Company Registration No. 196700177M

(the "Company")

56TH ANNUAL GENERAL MEETING

MINUTES OF THE 56TH ANNUAL GENERAL MEETING ("AGM") OF THE COMPANY HELD BY WAY OF ELECTRONIC MEANS ON THURSDAY, 28 JULY 2022 AT 10.30 A.M.

PRESENT:

Mr Koh Poh Tiong

: Chairman and Independent Director

Mr Ong Sim Ho

:

Independent Director (via webcast)

Mr Lee Chien Shih

:

Non-Executive Director (via webcast)

Ms Fam Lee San

:

Non-Executive Director (via webcast)

Mr Chng Kiong Huat

:

Non-Executive Director (via webcast)

Mr Charles Chow Kim Ghee

:

Chief Operating Officer

Ms Lim Mei Hua Lotus Isabella

:

Company Secretary

MEMBERS

As per attendance record maintained by the Company.

IN ATTENDANCE

As per attendance record maintained by the Company.

CHAIRMAN

Mr Koh Poh Tiong took the Chair.

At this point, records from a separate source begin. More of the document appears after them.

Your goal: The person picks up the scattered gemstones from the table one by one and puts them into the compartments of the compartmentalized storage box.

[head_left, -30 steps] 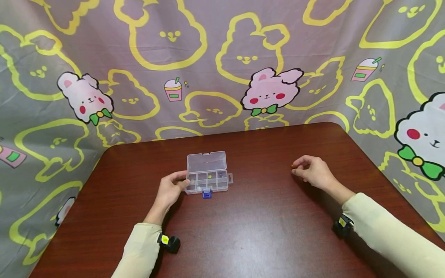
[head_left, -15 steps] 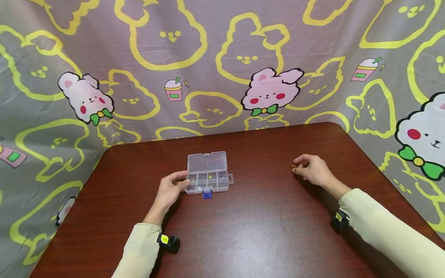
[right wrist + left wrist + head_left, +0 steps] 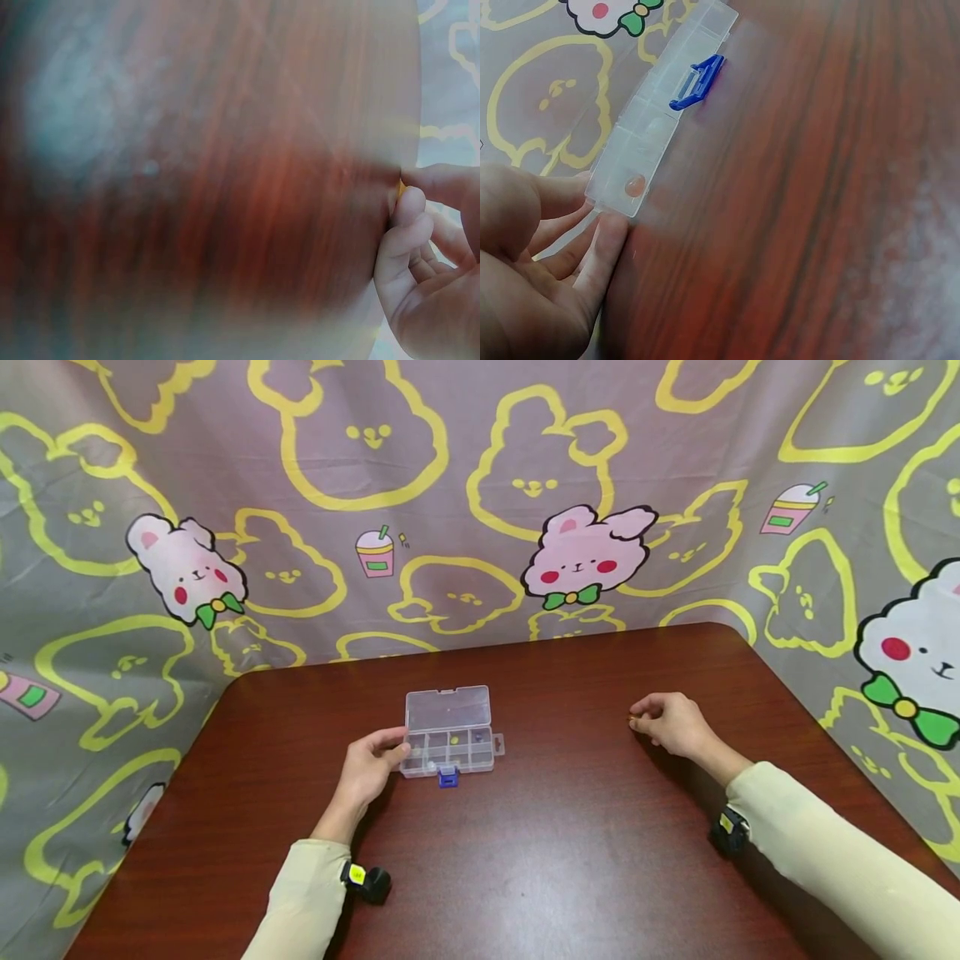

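Observation:
A clear plastic compartment box [image 3: 447, 752] stands on the table with its lid [image 3: 447, 708] raised at the back. My left hand [image 3: 369, 770] holds the box by its left end, thumb at the near corner. Small pieces lie in several compartments, among them a yellow one [image 3: 454, 740] and a bluish one [image 3: 479, 738]. An orange-brown round piece [image 3: 635, 185] shows through the wall in the left wrist view. Far to the right, my right hand [image 3: 672, 725] pinches a small amber piece [image 3: 400, 187] at the tabletop, mostly hidden by the fingertips.
A blue latch [image 3: 448, 777] hangs from the box's front edge, and a hanging tab [image 3: 499, 744] juts from its right end. The dark wooden table [image 3: 555, 827] has a patterned curtain [image 3: 465, 468] behind and at both sides.
The amber piece showed more plainly half a second ago; now the right fingertips cover more of it. My right forearm has shifted slightly left. The left hand and box hold still.

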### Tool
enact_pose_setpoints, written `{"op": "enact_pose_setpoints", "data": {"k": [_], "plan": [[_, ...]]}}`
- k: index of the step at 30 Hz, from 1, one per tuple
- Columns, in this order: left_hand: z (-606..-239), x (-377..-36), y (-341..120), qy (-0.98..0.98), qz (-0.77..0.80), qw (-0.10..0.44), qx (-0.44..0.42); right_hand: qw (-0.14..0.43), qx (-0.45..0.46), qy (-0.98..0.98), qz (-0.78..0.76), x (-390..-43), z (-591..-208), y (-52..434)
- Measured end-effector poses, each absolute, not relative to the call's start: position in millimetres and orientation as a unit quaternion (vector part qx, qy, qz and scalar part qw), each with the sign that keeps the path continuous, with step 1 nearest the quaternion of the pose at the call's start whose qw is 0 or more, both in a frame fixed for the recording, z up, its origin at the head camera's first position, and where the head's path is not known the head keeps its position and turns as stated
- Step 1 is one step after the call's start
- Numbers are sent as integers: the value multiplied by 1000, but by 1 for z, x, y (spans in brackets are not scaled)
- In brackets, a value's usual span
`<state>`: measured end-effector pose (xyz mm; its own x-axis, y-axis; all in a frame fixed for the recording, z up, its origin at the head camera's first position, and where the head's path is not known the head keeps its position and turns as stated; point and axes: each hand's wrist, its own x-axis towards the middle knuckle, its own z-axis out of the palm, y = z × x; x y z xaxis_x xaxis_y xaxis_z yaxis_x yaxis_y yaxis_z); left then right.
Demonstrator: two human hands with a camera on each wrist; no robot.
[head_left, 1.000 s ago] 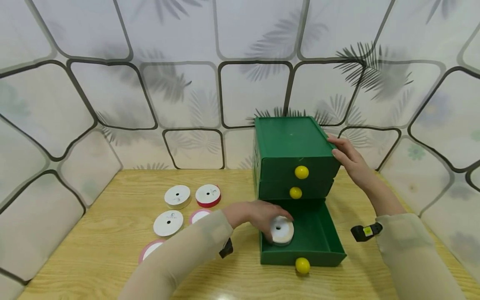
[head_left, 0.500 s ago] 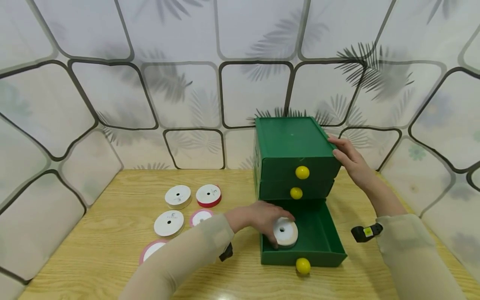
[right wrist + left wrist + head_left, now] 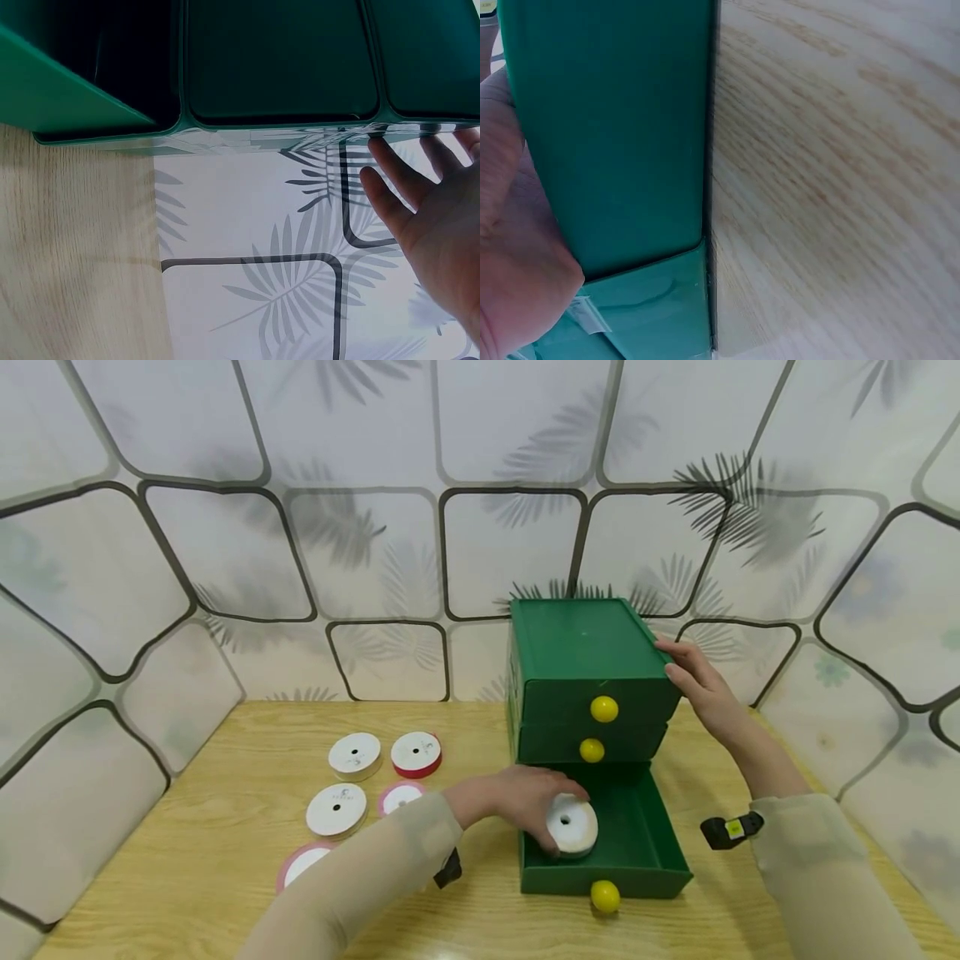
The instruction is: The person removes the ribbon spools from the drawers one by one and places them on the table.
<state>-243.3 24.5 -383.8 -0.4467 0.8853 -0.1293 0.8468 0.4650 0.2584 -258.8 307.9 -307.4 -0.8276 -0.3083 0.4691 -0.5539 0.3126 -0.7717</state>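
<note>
A white ribbon spool (image 3: 579, 833) lies in the pulled-out bottom drawer (image 3: 633, 827) of a green cabinet (image 3: 581, 639), towards the drawer's left side. My left hand (image 3: 528, 802) reaches over the left wall and holds the spool's edge between thumb and fingers. In the left wrist view that hand (image 3: 517, 240) is beside the green drawer wall (image 3: 615, 135), and its fingertips are hidden. With fingers extended, my right hand (image 3: 705, 693) touches the cabinet's upper right edge; the right wrist view has its fingertips against the cabinet's side.
Left of the cabinet lie several ribbon spools: a white one (image 3: 355, 753), a red one (image 3: 416, 753), another white one (image 3: 336, 810) and two pink-edged ones (image 3: 401, 796), one partly behind my left sleeve. Yellow knobs (image 3: 604, 896) mark the drawers. A patterned curtain (image 3: 390, 560) surrounds the wooden table (image 3: 180, 852).
Within the drawer, the white ribbon spool has shifted slightly right and lies flatter, with my left hand still on it. My right hand has stayed on the cabinet. The head view tilts slightly.
</note>
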Motion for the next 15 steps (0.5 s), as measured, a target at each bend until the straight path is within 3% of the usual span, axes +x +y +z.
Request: {"op": "enact_pose_setpoints", "data": {"k": [15], "plan": [[-366, -241, 10, 842, 181, 124, 493, 119, 257, -808, 516, -258, -307, 308]]}}
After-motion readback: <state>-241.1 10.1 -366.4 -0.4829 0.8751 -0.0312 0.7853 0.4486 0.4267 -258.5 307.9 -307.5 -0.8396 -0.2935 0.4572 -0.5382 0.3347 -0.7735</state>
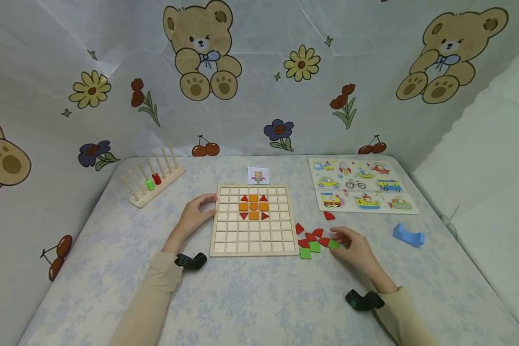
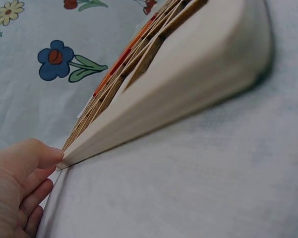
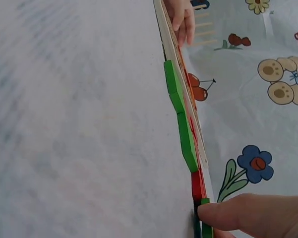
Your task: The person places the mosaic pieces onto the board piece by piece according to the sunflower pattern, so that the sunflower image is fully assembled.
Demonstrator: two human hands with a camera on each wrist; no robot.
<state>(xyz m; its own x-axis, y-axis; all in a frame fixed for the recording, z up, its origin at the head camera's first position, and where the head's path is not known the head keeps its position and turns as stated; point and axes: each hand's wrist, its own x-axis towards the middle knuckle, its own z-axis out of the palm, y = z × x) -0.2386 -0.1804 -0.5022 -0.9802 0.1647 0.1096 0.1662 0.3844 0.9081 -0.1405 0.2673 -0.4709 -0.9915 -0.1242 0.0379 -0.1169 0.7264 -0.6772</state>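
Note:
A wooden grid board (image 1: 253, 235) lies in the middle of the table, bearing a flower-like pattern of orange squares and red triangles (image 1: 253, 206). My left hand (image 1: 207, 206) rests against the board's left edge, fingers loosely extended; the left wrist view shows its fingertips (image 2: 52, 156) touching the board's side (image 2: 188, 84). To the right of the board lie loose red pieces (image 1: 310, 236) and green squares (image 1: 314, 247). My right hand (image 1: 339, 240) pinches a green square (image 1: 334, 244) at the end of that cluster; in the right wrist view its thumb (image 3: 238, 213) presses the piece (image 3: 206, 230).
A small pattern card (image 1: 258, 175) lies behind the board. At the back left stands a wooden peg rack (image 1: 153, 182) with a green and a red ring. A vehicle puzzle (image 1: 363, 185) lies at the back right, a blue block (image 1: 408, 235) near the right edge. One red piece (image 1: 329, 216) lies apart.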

On behalf of the Board, the Chairman extended a warm welcome to members who attended the meeting.

There being a quorum present, the Chairman called the meeting to order, and proceeded with the formal business of the AGM.

NOTICE OF MEETING

The Notice of the meeting, having been published on SGXNET and the Company's website on 6 July 2022, was taken as read.

VOTING BY WAY OF A POLL

The Chairman advised all members present that pursuant to the requirements of the Listing Rules of the Singapore Exchange Trading Securities Limited, all resolutions for this meeting would be put to the vote, by way of a poll.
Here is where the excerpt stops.